We are looking to trade combines and were wondering how the 9770 handles a 12 row corn head in 200+ bu corn. We demoed a 9870 and it is a little much for our operation. Also how fast can u run with a 9770 and still get a clean sample with the 12 row
It does if your cheating to get capacity, I had a guy combine with a 9770 once and he was trying to travel 6.5 - 7 with a eight row the sample was crap full of cobs and stalks, he said it was his way to get capacity.
Speed has a lot to do with capacity if you are harvesting good grain. The sieve and chaffer are only good for X number of bushels per hour. While I have demo'd a 9770, it wasn't in corn so I don't know what the capacity is. My 9650W overloads the sieve and chaffer at around 3,000 bu/hour. Based on running in milo, the 9770 is about 25% larger, so figure 3750 bu/hour.
Yeah but getting your rotor and concave setting matched up to the crop an the state its in makes all the diffrence as to the capacity of your sieves.
Goes without saying in stuff like sunflowers where the trash often has the same weight as the seed!
Besides, people tend to panic on the samples, they do not have to spotless anymore, its not like we are harvesting 5-10 ton hour anymore. We are up around 45-50 ton hour these days and it goes without saying that it takes alot more to sort that volume out.

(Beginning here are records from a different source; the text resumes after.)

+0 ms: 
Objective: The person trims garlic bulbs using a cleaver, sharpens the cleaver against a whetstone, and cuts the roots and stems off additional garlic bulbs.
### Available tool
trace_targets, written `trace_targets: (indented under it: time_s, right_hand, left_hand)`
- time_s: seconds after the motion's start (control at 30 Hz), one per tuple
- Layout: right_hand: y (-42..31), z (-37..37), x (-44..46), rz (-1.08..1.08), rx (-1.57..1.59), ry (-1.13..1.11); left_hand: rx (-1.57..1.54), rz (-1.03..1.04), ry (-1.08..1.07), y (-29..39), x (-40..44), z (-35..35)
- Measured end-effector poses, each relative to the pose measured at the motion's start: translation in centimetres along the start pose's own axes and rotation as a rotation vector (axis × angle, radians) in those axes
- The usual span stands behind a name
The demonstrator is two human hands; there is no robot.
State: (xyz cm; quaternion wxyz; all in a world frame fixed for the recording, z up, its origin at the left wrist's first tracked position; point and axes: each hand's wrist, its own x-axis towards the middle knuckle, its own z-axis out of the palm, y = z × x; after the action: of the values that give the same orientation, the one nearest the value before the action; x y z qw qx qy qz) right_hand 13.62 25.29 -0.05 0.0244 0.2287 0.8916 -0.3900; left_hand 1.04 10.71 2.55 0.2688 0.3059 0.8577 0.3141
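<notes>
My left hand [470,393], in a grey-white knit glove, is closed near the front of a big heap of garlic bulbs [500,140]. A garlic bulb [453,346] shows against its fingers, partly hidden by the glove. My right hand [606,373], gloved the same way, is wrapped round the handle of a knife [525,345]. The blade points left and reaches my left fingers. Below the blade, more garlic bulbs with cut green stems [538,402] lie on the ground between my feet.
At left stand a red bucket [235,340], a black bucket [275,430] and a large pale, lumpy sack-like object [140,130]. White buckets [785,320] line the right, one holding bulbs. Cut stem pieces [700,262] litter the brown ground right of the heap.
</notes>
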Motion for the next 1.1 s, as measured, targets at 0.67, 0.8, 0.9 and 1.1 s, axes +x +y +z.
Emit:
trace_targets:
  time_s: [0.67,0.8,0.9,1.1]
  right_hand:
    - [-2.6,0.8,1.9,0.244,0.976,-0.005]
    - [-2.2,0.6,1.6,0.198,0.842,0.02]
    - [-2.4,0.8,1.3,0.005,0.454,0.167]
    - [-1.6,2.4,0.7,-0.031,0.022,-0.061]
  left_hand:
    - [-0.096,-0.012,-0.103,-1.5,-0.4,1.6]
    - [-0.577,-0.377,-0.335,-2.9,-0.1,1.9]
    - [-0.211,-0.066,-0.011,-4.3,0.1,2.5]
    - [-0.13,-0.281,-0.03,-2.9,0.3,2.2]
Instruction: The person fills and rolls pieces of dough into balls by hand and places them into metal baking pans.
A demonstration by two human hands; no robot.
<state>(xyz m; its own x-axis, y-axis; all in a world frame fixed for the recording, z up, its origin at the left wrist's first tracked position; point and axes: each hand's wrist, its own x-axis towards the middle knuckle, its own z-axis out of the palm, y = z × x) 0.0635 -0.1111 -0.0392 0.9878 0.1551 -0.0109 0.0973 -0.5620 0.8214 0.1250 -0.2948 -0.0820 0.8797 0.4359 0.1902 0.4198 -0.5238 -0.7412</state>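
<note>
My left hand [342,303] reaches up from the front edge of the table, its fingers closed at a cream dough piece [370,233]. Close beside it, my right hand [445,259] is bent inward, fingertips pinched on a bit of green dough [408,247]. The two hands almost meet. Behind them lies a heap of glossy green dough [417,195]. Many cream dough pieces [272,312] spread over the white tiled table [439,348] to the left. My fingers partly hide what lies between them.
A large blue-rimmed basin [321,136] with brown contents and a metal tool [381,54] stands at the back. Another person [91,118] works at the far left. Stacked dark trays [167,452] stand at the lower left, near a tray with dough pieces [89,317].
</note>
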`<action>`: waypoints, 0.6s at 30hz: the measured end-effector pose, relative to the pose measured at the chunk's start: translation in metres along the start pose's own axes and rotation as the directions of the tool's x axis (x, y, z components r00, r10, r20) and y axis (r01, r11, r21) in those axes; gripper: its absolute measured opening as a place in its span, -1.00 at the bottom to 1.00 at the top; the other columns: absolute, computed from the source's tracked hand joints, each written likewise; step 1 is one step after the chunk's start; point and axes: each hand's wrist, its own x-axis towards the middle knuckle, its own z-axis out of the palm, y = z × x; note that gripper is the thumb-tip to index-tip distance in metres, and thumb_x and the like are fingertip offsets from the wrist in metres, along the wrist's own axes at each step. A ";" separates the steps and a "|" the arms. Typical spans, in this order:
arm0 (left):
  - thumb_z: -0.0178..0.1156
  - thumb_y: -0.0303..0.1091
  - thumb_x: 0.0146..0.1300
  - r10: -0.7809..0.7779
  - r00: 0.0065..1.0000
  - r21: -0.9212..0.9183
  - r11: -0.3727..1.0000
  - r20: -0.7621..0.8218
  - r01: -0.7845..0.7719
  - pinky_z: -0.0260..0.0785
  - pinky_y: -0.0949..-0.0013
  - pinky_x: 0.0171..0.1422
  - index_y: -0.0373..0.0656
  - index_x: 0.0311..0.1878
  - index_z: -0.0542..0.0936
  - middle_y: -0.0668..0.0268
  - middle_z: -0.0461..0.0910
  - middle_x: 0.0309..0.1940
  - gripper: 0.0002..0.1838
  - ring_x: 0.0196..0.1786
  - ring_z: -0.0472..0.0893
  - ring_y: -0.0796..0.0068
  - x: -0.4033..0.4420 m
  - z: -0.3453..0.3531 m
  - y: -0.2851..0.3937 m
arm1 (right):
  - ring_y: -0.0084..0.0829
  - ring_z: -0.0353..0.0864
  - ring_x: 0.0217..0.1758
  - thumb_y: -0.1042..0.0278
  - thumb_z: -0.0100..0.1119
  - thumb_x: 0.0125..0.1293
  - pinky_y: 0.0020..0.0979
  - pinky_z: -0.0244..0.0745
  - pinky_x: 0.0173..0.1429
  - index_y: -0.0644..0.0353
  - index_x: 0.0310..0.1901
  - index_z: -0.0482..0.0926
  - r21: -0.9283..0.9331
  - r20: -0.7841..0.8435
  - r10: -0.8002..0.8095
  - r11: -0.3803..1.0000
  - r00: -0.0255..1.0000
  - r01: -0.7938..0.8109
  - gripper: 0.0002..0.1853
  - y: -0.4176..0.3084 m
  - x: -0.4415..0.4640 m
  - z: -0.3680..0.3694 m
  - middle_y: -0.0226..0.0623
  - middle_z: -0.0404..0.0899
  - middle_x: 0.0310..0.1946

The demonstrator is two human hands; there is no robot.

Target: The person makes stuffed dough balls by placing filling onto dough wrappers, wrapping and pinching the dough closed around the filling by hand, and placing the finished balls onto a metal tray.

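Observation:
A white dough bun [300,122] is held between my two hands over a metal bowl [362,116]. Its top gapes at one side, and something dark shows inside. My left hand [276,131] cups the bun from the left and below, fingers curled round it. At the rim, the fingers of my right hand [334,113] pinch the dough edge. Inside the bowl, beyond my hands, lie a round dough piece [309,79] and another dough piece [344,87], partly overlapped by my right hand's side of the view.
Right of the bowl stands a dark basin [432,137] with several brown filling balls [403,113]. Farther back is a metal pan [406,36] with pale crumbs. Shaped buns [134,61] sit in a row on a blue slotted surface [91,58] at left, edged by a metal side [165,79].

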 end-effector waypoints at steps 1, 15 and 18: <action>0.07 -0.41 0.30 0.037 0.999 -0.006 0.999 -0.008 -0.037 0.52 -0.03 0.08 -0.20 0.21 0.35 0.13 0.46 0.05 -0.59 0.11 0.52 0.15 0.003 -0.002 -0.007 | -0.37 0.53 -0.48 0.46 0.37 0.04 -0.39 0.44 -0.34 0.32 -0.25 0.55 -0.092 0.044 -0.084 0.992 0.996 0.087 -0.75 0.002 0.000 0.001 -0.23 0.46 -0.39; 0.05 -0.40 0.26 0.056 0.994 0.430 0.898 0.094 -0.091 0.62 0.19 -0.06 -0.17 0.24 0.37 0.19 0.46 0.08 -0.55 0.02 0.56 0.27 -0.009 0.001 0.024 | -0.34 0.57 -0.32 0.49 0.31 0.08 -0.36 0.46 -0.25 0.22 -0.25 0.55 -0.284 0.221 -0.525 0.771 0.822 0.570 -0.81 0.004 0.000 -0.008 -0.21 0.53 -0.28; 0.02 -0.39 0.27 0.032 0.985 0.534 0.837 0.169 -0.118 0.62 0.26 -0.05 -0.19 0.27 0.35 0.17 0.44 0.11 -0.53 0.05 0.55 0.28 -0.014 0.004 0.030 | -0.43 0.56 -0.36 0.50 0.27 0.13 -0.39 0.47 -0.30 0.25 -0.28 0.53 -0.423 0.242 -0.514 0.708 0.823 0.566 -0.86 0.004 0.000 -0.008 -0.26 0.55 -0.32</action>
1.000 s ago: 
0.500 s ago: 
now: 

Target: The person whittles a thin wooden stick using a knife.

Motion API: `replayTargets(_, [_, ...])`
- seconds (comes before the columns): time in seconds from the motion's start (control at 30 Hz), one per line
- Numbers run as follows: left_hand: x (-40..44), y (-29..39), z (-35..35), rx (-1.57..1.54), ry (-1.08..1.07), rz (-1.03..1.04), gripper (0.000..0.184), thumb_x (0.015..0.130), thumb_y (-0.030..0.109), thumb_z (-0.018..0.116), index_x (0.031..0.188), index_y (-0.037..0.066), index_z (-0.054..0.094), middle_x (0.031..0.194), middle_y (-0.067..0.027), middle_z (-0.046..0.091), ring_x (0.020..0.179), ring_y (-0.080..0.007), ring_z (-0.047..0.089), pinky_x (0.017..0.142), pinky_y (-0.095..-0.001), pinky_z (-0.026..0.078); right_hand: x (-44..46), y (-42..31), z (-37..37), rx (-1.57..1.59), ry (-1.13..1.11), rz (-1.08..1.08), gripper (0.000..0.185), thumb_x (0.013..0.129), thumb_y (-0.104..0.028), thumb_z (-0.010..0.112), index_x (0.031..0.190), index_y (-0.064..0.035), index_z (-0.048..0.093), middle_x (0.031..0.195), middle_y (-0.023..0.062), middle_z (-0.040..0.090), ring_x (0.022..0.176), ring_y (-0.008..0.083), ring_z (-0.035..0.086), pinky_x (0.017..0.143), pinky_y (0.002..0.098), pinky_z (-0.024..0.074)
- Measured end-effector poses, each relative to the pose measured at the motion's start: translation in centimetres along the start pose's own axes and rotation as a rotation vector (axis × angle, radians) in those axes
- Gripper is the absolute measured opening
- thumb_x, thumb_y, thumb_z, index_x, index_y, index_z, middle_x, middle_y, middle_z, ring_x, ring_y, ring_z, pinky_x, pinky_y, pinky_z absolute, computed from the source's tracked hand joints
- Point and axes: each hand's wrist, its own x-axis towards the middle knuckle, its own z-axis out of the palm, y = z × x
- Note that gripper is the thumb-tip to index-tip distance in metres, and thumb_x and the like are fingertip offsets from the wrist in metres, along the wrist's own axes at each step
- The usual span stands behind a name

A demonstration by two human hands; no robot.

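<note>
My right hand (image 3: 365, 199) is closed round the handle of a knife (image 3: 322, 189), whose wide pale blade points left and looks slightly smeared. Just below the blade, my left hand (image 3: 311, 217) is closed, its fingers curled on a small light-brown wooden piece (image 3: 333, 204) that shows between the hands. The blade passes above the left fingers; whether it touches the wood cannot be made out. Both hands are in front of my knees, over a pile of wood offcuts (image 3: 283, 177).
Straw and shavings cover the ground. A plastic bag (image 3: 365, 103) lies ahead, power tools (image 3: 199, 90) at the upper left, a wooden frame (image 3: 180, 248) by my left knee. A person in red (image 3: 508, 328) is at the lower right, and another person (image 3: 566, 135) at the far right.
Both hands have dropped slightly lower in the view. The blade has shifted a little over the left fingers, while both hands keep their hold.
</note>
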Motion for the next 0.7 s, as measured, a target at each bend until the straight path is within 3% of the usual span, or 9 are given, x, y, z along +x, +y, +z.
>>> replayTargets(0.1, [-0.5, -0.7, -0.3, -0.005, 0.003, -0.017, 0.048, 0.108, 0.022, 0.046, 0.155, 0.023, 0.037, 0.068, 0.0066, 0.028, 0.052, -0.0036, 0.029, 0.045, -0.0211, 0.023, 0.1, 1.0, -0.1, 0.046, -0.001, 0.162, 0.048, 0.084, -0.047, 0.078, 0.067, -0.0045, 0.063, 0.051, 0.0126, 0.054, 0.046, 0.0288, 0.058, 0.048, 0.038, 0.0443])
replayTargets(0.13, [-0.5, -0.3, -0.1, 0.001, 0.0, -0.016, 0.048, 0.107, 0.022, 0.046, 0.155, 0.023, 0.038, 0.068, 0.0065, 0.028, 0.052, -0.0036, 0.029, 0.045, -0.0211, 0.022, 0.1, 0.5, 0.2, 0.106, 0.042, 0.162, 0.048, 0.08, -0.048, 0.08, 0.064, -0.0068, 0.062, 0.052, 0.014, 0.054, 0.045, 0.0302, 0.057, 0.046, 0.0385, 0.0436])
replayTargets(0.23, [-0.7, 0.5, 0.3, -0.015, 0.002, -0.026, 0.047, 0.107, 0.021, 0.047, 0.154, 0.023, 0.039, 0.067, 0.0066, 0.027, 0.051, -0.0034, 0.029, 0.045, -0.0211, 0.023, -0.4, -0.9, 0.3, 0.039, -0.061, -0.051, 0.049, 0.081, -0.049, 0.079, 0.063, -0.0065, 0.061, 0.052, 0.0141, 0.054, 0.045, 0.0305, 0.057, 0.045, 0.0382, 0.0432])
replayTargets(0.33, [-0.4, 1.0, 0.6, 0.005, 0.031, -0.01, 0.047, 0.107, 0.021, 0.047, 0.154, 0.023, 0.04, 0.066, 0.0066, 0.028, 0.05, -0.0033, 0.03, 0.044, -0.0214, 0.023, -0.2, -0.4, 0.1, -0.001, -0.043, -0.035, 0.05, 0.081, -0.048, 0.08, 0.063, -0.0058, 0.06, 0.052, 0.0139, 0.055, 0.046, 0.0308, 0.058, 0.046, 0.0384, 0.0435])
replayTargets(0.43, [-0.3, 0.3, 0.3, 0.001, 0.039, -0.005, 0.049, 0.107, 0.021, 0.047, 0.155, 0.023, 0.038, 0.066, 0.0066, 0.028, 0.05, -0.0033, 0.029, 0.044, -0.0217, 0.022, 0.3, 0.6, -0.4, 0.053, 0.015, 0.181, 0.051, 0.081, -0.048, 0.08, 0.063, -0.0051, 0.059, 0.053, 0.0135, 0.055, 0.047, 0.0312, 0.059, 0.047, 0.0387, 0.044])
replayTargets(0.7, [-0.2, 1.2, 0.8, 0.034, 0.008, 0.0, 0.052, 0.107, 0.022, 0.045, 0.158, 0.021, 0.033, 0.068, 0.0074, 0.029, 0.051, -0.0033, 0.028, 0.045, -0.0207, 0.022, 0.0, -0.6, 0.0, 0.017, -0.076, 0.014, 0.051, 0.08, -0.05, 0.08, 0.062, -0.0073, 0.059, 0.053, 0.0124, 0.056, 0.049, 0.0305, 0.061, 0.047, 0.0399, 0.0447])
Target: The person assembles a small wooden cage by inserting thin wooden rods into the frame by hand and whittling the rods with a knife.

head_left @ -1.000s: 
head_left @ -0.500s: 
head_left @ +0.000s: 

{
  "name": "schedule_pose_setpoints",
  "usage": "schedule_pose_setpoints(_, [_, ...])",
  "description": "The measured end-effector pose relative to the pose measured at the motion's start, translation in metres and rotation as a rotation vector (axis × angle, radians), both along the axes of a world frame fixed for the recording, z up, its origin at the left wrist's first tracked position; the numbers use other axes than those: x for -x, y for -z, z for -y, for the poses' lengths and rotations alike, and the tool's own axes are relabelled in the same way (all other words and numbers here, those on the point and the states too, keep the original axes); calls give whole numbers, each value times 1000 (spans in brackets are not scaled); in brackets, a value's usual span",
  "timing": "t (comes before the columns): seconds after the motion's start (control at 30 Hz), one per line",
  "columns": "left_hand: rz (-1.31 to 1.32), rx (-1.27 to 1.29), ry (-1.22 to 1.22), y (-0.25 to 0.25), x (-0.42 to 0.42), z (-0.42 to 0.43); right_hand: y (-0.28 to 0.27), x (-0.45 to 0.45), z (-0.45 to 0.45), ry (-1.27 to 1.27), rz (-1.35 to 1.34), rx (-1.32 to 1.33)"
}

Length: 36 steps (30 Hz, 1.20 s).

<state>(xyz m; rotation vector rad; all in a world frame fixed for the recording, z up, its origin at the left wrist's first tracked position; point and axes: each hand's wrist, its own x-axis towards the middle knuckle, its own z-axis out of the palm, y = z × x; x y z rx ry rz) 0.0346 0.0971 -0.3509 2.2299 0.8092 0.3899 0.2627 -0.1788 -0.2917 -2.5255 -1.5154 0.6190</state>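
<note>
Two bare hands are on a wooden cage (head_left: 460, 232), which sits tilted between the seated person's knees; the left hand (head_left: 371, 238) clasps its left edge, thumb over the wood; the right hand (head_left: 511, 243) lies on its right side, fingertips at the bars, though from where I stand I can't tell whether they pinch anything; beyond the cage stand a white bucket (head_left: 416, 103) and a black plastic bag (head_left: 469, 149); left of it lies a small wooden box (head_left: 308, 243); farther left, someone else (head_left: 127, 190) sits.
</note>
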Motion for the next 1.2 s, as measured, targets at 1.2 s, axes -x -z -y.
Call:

And finally, in the end of the day: combines are grain harvesters, not seed cleaners.
6 years ago we were running 9750's with 12 row heads in 200+ corn at about 4mph with no sample issues. They got traded on 9760's which could run a little faster. The 9750 was rated at 325 hp. A 9770 is quite a bit more than this. Horsepower was not really an issue for us, we had more problems with seals in the vari-speed feederhouse drive. However I think you can get the powershiftable feederhouse on 9770's now. As for sample, again I didn't figure it to be an issue. In that sort of corn we nearly always had the bottome sieve just about all the way open.
rubberduck that is all rotaries. But you are exactly right about concave and rotor settings having a major role in sample quality. Rotary theroy is kind of backwards from conventional. I like to run the concaves as open as possible while still thrashing all the grain. This uses the least amount of power, provides room for more crop so you go faster, and provides the cleanest sample in most crops.